• [Activity]:
State how many lines in the listing below contain the word "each", and write nothing else.

________________________

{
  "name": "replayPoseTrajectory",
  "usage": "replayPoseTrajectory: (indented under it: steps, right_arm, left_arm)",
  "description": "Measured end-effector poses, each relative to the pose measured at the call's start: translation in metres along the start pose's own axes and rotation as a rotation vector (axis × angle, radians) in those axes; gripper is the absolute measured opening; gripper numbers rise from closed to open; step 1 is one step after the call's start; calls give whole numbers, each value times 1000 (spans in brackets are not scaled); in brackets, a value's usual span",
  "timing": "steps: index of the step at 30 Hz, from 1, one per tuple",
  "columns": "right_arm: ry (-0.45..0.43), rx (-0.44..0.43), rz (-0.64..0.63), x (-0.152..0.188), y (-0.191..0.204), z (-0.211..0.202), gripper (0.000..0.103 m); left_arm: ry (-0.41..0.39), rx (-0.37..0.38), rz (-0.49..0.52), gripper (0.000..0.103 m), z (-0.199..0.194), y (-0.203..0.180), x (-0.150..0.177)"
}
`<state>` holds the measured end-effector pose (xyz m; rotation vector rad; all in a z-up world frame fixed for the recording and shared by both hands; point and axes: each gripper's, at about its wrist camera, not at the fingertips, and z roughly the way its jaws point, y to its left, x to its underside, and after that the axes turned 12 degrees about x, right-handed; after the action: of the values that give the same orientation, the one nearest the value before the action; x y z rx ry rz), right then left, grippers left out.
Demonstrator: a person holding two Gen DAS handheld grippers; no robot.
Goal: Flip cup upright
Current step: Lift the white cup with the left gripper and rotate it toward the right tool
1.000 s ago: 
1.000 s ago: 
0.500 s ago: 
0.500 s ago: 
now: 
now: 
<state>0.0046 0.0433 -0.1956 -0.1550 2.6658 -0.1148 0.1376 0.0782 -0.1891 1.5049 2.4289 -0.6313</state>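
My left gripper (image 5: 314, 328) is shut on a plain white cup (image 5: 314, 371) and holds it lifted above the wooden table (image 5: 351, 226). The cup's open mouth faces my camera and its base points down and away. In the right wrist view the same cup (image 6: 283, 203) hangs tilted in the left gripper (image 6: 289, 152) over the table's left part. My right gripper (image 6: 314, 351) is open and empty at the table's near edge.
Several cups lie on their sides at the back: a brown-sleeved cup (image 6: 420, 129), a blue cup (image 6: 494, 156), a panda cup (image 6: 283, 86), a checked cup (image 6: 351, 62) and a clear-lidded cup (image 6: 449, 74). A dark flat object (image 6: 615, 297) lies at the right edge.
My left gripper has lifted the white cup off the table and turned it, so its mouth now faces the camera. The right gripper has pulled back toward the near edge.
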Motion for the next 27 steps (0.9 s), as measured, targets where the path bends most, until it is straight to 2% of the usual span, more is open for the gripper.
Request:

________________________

• [Output of the task]:
2